To supplement your Christmas study, and to celebrate a renewed interest in Mary coming from evangelicals—surely a good sign—I thought I’d announce three new books that have released this season on the virgin. That they all have very lovely covers is nice, too. Perhaps just seeing them will bless you.
The Real Mary: Why Evangelical Christains Can Embrace the Mother of Jesus (Paraclete Press; $19.95) is the latest by one of the fastest rising stars in New Testament scholarship these days, Scot McKnight. This nice hardcover was published by the same house that gave us The Jesus Creed, a much-discussed McKnight book. This well-written volume has very great endorsements by Ben Witherington, Lynne Hybels, Nancy Ortberg, among others.
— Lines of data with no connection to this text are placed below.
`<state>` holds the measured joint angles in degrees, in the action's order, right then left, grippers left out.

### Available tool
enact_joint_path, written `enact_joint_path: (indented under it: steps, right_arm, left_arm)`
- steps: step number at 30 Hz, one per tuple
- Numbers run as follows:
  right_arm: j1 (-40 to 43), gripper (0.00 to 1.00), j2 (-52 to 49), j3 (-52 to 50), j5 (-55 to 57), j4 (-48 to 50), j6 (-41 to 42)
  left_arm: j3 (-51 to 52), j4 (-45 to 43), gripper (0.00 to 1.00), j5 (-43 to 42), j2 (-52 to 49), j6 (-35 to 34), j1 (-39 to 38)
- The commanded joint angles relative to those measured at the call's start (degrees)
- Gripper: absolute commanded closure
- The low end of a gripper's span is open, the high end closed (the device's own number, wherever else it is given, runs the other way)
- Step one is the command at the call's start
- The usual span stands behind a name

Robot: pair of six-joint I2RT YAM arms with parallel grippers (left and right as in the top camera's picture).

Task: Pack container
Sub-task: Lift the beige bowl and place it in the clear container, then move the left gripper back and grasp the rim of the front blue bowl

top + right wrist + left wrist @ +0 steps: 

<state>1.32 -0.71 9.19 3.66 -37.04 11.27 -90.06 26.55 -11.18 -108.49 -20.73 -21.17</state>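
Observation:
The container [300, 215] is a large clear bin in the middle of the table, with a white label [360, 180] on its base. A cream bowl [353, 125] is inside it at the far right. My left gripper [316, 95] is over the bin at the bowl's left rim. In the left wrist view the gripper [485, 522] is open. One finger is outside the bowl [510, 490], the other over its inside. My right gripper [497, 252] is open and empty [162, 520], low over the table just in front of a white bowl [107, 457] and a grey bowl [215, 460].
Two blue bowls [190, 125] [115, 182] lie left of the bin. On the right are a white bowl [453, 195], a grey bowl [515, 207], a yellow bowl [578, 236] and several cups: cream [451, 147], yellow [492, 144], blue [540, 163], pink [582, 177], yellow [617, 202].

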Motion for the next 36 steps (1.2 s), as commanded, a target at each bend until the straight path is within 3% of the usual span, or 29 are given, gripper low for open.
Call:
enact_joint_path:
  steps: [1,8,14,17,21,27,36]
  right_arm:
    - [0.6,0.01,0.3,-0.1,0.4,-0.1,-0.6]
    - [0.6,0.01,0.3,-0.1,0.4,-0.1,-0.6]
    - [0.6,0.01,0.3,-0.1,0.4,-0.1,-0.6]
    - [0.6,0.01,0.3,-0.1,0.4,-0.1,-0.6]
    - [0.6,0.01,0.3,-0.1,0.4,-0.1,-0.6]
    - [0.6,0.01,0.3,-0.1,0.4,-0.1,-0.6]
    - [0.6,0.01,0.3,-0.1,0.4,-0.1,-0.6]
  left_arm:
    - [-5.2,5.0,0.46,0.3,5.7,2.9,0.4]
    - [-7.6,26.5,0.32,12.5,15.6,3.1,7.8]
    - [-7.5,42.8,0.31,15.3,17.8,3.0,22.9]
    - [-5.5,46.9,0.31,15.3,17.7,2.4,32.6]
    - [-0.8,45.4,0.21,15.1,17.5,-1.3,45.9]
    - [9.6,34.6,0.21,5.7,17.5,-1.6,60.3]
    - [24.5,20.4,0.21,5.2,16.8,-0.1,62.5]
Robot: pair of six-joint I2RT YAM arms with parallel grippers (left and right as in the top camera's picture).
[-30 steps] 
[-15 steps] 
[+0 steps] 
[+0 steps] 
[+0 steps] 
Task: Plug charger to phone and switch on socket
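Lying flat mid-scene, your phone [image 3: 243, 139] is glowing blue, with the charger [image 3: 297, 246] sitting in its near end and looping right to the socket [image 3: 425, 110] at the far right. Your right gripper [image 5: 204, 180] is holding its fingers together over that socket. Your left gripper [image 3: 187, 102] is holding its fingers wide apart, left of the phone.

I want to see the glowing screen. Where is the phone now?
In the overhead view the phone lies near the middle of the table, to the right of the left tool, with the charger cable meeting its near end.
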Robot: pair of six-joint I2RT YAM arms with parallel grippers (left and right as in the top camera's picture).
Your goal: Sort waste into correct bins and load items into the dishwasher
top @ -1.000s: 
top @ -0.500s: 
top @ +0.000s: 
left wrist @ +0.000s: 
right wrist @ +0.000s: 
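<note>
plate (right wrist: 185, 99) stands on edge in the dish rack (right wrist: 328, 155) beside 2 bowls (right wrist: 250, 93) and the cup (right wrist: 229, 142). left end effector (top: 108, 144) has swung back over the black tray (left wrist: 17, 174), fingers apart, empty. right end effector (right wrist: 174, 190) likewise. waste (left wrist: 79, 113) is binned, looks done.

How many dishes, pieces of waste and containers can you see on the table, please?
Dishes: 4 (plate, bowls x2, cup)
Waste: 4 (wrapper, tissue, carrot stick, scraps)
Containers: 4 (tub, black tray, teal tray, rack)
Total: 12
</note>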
H&M friend Joseph Modica (Chaplain at Eastern University) cheerfully says, “I’ll never be able to look at that powder blue Mary figurine in the Christmas nativity scene the same way again.”
Strange Heaven: The Virgin Mary as Woman, Mother, Disciple and Advocate Jon M. Sweeney (Paraclete) $23.95 Sweeney is another author to watch, one who can craft fine prose and who has given us some very nice books in the past few years. Sweeney’s own spiritual memoir (Born Again and Again) was one of our favorites, and he has gone on to do two fine books on Francis and another on the recent trend of Protestants to be interested in Roman Catholic saints.) Strange Heaven invites us to meditate on the Divine feminine, and reminds us that the best devotional literature is often mysterious and deep. Very interesting.
Mary for Evangelicals: Toward an Understanding of the Mother of Our Lord Tim Perry (IVP) $24.00 Here is a serious book, perhaps the most thorough study of Mary from a Protestant persepctive that I know of. With remarkable endorsements by scholars as diverse as Marva Dawn and Chris Hall, Beverly Roberts Gaventa and Frederica Mathewes-Green, this is a broad and studious work. The book is divided into three substantial sections, Mary in Holy Scripture, Mary in the History of Christian Thought and Toward an Evangelical Mariology. What a spectacular book this is!
The back cover of Sweeney’s book declares that “The virgin Mary ignites the human imagination more than any other woman in history.” I am not sure if that is so, but I can’t think of a comparable woman. And it makes sense; the Biblical promise is that all generations will call her blessed. Perhaps it would be wise to consider a study of her this year. These books would surely be a good place to start.